*What you need to do*.
Only the lines from the top of the data through the line with "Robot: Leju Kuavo" should be repeated, each exactly as written.

*Input data*.
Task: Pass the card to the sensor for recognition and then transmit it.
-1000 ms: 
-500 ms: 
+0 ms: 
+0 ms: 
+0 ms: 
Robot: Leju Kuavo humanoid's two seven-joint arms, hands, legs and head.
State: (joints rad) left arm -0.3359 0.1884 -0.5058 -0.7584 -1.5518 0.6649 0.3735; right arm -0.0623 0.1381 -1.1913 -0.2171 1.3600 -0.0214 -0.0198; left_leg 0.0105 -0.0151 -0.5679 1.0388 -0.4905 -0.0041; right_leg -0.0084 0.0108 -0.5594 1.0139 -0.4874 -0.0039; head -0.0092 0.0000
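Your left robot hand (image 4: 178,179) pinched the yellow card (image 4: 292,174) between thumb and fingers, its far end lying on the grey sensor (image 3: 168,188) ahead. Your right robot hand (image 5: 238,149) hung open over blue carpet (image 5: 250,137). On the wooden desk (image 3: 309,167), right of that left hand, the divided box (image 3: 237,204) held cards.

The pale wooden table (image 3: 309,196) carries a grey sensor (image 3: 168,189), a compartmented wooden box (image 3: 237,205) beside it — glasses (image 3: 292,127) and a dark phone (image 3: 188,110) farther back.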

*Reply to the task*.
Task: Pass the card to the sensor for recognition and then transmit it.
-1000 ms: 
-500 ms: 
+0 ms: 
+0 ms: 
+0 ms: 
Robot: Leju Kuavo humanoid's two seven-joint arms, hands, legs and head.

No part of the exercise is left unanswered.